╔══
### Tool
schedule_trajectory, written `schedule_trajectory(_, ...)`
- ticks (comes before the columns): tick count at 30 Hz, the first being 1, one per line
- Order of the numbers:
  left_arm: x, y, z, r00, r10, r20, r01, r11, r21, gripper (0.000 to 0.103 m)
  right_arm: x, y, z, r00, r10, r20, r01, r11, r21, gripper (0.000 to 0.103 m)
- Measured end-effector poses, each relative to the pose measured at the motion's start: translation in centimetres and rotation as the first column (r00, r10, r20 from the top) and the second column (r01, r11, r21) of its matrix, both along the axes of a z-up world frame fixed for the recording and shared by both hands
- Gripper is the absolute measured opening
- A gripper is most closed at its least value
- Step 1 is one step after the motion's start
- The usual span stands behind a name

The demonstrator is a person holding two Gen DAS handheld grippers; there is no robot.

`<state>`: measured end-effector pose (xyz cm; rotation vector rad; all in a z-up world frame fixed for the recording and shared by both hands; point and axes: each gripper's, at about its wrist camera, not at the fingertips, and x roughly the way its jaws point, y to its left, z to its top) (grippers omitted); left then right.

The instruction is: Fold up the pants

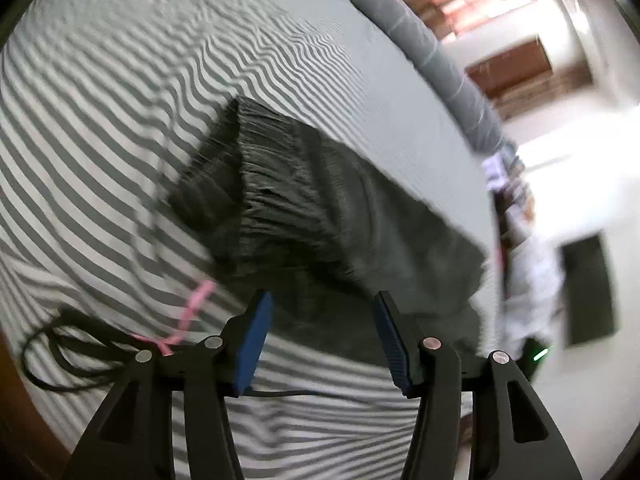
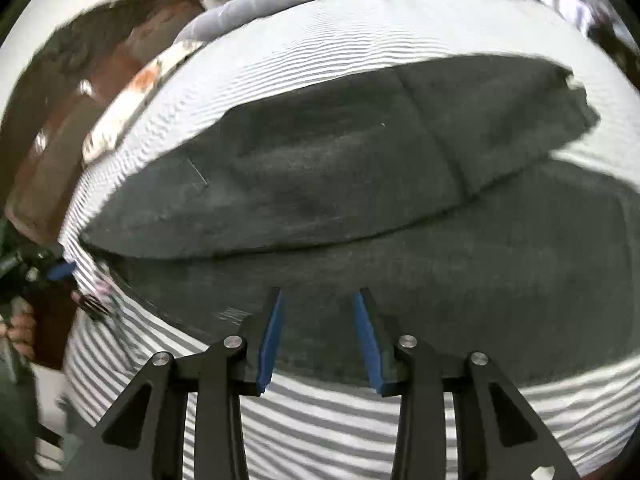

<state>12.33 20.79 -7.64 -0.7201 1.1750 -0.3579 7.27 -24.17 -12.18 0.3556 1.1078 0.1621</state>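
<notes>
Hovering over dark pants (image 2: 340, 184) on striped sheet (image 1: 100, 128), left gripper (image 1: 322, 300) parted, empty, right gripper (image 2: 318, 294) likewise

1. Blurred by motion in the left wrist view: pants (image 1: 320, 216), stripes of the bed sheet (image 1: 100, 128), room (image 1: 560, 140) past the bed edge.
2. Smeared beyond telling: pink strip (image 1: 192, 312) near a black cable (image 1: 60, 352).
3. Cut off at the right wrist view's left edge: a hand (image 2: 18, 330) and a blue-padded tool (image 2: 60, 270).
4. Too blurred to name: brown furniture (image 2: 80, 92) behind the bed.
</notes>
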Motion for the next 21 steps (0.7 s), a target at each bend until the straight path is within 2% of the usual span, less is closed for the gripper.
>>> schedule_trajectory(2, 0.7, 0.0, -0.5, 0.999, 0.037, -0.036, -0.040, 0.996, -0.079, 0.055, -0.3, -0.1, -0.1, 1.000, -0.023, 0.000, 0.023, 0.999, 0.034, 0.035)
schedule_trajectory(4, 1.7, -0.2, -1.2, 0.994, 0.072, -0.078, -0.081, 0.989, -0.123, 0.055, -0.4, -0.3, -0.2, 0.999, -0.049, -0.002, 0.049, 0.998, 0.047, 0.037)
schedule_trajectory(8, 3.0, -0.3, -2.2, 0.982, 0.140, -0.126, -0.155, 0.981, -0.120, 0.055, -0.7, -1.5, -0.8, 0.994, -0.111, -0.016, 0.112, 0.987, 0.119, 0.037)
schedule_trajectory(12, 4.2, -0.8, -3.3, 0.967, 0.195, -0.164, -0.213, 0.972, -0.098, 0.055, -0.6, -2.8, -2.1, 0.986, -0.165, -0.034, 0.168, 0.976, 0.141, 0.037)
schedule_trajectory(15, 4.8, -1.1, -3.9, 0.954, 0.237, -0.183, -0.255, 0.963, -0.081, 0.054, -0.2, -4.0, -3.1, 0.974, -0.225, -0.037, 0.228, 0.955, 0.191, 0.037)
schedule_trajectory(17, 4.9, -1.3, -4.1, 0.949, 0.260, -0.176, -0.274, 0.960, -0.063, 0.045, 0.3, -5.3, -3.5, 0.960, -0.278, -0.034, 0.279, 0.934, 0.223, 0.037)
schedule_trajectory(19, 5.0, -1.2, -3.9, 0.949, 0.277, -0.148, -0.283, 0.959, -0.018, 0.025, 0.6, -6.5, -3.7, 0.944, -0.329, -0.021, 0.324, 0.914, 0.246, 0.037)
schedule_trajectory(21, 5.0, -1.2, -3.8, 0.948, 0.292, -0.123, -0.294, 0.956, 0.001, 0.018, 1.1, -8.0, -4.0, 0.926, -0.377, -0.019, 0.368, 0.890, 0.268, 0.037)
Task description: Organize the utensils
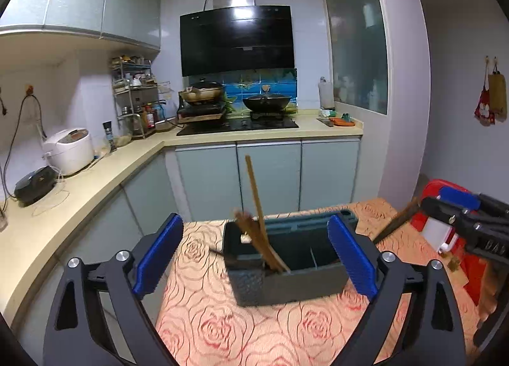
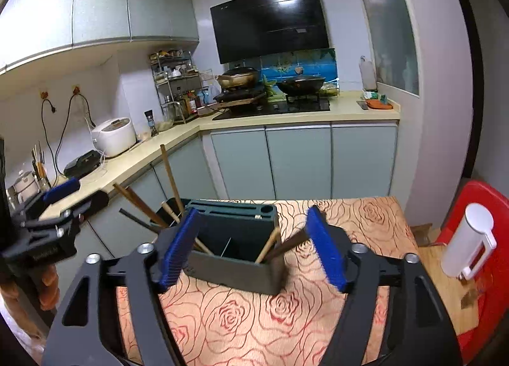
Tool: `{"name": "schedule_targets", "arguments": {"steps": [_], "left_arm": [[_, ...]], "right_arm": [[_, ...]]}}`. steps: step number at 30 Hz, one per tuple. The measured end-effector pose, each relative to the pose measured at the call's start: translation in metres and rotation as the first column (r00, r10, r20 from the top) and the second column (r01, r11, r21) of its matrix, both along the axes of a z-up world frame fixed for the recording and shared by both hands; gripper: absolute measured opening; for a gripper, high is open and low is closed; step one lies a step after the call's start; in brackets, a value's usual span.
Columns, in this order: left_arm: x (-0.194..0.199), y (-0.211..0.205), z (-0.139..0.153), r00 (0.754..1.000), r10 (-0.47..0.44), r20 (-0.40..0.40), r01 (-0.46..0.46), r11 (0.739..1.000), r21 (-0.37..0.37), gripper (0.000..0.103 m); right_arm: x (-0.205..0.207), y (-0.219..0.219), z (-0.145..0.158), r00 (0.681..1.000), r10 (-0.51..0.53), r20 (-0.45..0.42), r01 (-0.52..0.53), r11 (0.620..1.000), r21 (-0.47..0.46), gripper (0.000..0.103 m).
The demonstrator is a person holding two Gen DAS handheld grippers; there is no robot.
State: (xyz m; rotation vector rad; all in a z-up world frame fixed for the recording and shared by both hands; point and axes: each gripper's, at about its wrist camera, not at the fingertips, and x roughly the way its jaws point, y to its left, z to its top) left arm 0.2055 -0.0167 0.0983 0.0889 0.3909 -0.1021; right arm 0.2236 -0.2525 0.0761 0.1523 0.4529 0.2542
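Beyond the holder [image 2: 235, 257] on the rose-patterned tablecloth [image 2: 254, 318], a red chair [image 2: 490, 200].

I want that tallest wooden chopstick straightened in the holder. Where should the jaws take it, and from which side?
Probably grip the tallest chopstick on its bare upper shaft, well above the holder rim, coming in level from the near side. It leans up and away from the shorter sticks there, so nothing crowds it. The left gripper, jaws open and empty, sits closest.

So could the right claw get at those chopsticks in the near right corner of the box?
Probably yes: the right claw is open, just short of the box, and nothing blocks the chopsticks.
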Motion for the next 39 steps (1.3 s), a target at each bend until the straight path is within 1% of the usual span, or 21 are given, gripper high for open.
{"name": "schedule_targets", "arguments": {"steps": [1,3,5,7,8,11,14,19,23,29,32,37,39], "left_arm": [[-0.008,0.002,-0.004,1.0,0.006,-0.002,-0.006,1.0,-0.003,0.092],[-0.021,0.005,-0.011,1.0,0.02,-0.007,-0.02,1.0,-0.008,0.096],[-0.034,0.009,-0.019,0.999,0.043,-0.012,-0.043,0.999,-0.002,0.096],[-0.044,0.013,-0.03,0.997,0.067,-0.041,-0.066,0.998,0.022,0.096],[-0.05,0.013,-0.037,0.996,0.065,-0.066,-0.063,0.998,0.03,0.096],[-0.061,0.015,-0.05,0.994,0.054,-0.098,-0.052,0.998,0.023,0.096],[-0.077,0.019,-0.062,0.993,0.063,-0.098,-0.06,0.998,0.03,0.096],[-0.102,0.026,-0.075,0.993,0.078,-0.09,-0.077,0.997,0.019,0.096],[-0.12,0.03,-0.086,0.992,0.096,-0.082,-0.096,0.995,0.008,0.096],[-0.136,0.03,-0.095,0.992,0.107,-0.071,-0.106,0.994,0.015,0.096],[-0.143,0.029,-0.098,0.993,0.103,-0.065,-0.103,0.995,0.013,0.096],[-0.152,0.026,-0.101,0.994,0.105,-0.042,-0.104,0.994,0.032,0.096],[-0.153,0.027,-0.103,0.993,0.107,-0.04,-0.106,0.994,0.026,0.096]], "right_arm": [[-0.005,-0.001,-0.001,1.0,-0.002,0.0,0.002,1.0,0.007,0.075],[-0.017,0.001,-0.005,1.0,-0.007,0.0,0.007,1.0,0.012,0.081],[-0.031,0.003,-0.014,1.0,-0.012,-0.001,0.012,1.0,0.011,0.085],[-0.042,0.006,-0.022,1.0,-0.004,-0.007,0.004,1.0,0.007,0.086],[-0.046,0.008,-0.027,1.0,0.0,-0.012,0.0,1.0,0.004,0.086],[-0.063,0.015,-0.044,0.999,0.01,-0.033,-0.01,1.0,0.004,0.089],[-0.078,0.021,-0.055,0.999,0.01,-0.036,-0.01,1.0,-0.01,0.09],[-0.101,0.028,-0.067,0.999,-0.024,-0.023,0.023,0.999,-0.044,0.096],[-0.117,0.033,-0.074,0.999,-0.042,-0.017,0.041,0.997,-0.065,0.096],[-0.137,0.045,-0.079,0.997,-0.07,0.022,0.072,0.988,-0.135,0.096],[-0.144,0.047,-0.082,0.997,-0.077,0.025,0.079,0.988,-0.136,0.096],[-0.151,0.049,-0.087,0.995,-0.096,0.027,0.099,0.985,-0.144,0.096],[-0.154,0.05,-0.089,0.994,-0.104,0.029,0.107,0.983,-0.147,0.096]]}}
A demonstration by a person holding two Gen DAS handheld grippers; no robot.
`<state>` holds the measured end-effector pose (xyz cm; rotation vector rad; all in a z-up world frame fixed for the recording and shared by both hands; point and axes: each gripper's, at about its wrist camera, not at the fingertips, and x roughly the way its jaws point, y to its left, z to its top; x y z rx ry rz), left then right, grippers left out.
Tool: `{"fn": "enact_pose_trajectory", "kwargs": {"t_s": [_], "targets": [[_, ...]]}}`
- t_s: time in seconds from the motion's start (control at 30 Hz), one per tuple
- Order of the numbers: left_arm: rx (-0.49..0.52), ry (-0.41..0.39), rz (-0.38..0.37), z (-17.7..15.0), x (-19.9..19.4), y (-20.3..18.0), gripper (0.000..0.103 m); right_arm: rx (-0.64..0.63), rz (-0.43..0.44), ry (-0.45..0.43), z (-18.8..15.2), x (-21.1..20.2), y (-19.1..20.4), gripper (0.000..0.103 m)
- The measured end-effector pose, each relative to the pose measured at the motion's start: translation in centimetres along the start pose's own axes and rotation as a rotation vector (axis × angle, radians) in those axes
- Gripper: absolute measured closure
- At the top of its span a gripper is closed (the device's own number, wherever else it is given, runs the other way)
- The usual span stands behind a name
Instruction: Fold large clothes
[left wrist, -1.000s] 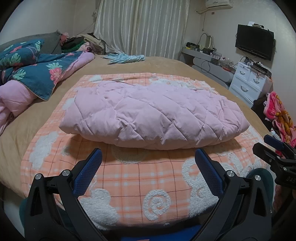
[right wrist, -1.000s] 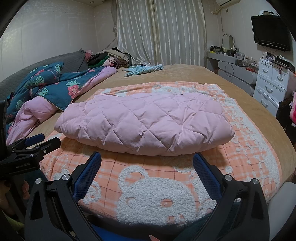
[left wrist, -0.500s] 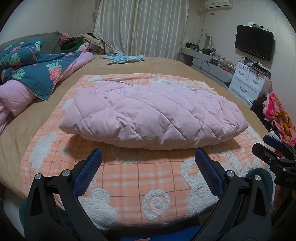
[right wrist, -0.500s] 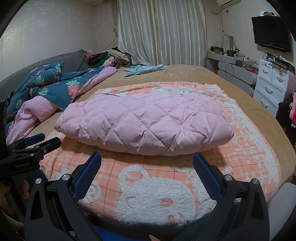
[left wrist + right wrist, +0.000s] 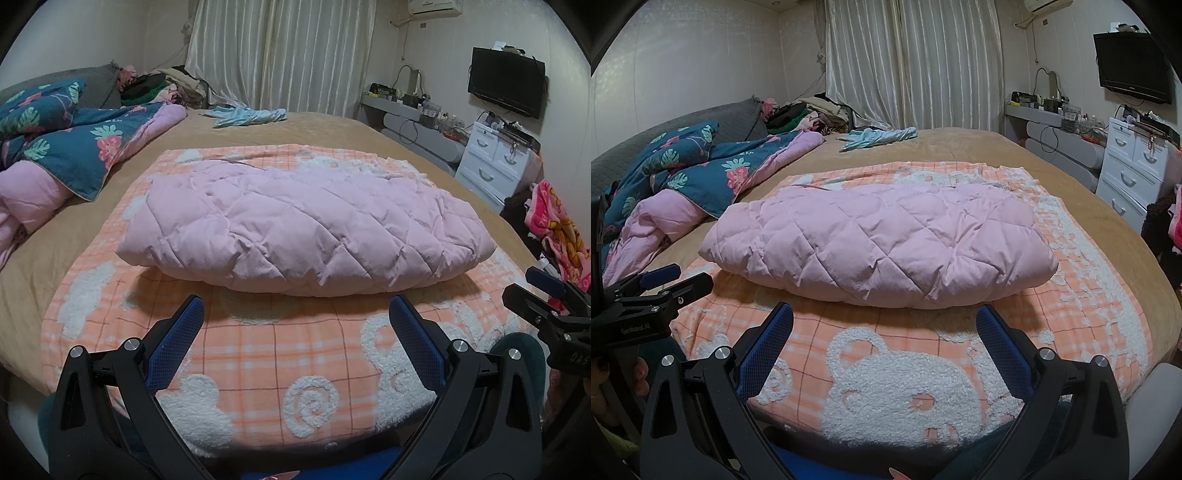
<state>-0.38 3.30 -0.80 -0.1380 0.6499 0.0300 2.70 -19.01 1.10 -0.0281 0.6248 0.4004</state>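
A pink quilted puffy garment (image 5: 306, 229) lies folded into a long bundle across an orange plaid blanket (image 5: 266, 350) on the bed; it also shows in the right wrist view (image 5: 882, 240) on the same blanket (image 5: 1089, 306). My left gripper (image 5: 295, 314) is open and empty, hovering near the bed's front edge, short of the bundle. My right gripper (image 5: 884, 321) is open and empty, also short of the bundle. The right gripper shows at the right edge of the left wrist view (image 5: 543, 295), and the left gripper at the left edge of the right wrist view (image 5: 661, 284).
A blue floral duvet (image 5: 70, 147) with pink lining is heaped at the left of the bed. A light blue cloth (image 5: 247, 115) lies at the far side. White drawers (image 5: 495, 166) and a wall TV (image 5: 506, 86) stand at the right. Colourful clothes (image 5: 557, 229) hang at right.
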Motion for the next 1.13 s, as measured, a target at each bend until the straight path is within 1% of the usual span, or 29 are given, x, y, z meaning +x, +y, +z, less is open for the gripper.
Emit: {"fn": "enact_pose_trajectory", "kwargs": {"t_s": [0.23,0.5,0.6,0.7,0.8,0.83,0.87,0.97,1.0,1.07,1.1,1.13], "targets": [[-0.003,0.008,-0.018,-0.1,0.1,0.0,0.009,0.000,-0.003,0.000,0.0,0.0,0.0,0.004],[-0.021,0.019,-0.077,-0.3,0.3,0.8,0.009,-0.004,-0.022,0.000,-0.2,-0.1,-0.6,0.004],[-0.014,0.033,-0.056,-0.2,0.5,1.0,0.009,-0.002,-0.038,-0.002,-0.2,-0.2,-0.8,0.004],[-0.040,0.054,-0.045,-0.2,0.9,1.8,0.009,0.013,-0.063,-0.008,-0.2,-0.2,-1.4,0.004],[-0.065,0.054,0.011,-0.1,1.2,2.9,0.009,0.038,-0.095,-0.018,-0.2,-0.6,-2.7,0.004],[-0.077,0.054,0.015,0.0,1.4,3.3,0.009,0.048,-0.108,-0.022,-0.2,-0.8,-3.2,0.004],[-0.098,0.055,0.018,0.2,1.5,3.9,0.009,0.066,-0.128,-0.026,-0.3,-1.0,-4.3,0.004],[-0.172,0.049,0.084,1.0,2.4,7.1,0.009,0.116,-0.196,-0.039,-0.5,-1.7,-7.5,0.004],[-0.195,0.048,0.106,1.2,2.7,8.2,0.009,0.141,-0.245,-0.049,-0.8,-2.1,-9.4,0.004],[-0.268,0.057,0.165,2.0,3.5,12.0,0.009,0.183,-0.339,-0.057,-1.6,-2.5,-13.3,0.004],[-0.299,0.056,0.193,2.4,3.7,13.9,0.009,0.220,-0.423,-0.050,-2.4,-2.8,-16.3,0.004],[-0.339,0.047,0.243,2.8,3.9,16.5,0.009,0.254,-0.485,-0.044,-3.2,-2.9,-18.8,0.004]]}}
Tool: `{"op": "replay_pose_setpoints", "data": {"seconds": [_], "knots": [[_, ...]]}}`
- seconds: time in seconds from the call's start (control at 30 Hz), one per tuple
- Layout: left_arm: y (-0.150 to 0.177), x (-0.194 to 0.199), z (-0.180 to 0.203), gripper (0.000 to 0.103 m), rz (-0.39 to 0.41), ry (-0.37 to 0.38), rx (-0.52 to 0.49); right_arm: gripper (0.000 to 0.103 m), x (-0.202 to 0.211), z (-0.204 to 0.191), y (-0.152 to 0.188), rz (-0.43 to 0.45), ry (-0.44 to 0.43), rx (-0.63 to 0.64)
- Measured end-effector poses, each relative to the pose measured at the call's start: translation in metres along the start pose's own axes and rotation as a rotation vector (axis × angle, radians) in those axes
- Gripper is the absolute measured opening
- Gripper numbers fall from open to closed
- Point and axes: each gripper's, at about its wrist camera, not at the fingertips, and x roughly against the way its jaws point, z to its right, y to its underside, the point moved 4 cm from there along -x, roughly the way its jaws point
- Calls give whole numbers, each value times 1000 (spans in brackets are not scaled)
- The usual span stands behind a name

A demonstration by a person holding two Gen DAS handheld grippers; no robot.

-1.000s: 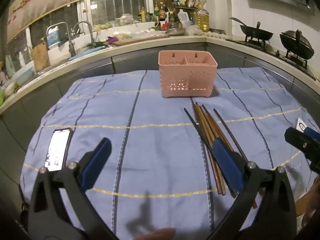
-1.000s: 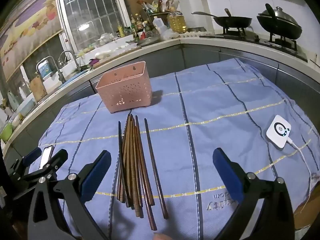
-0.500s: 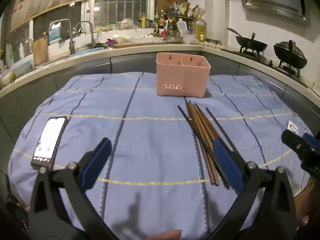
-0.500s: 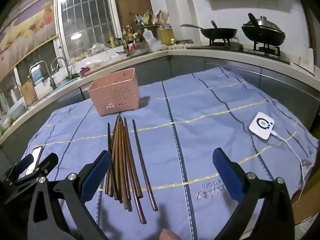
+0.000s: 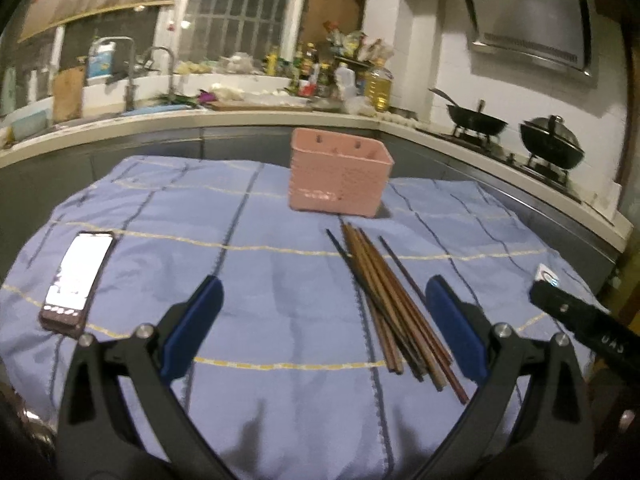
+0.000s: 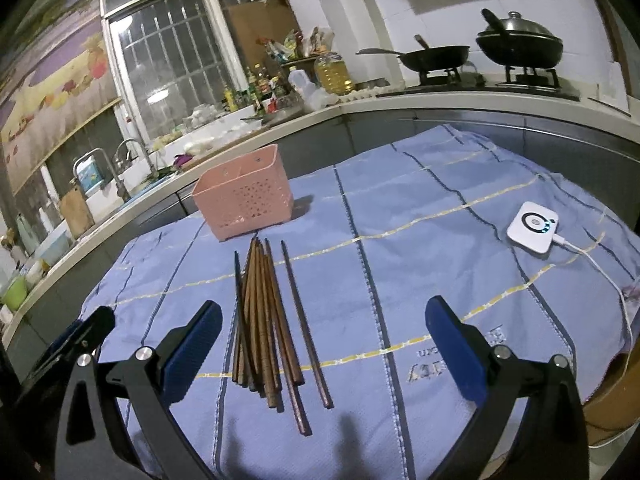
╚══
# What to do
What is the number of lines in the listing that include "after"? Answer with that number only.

# Solution to the problem
2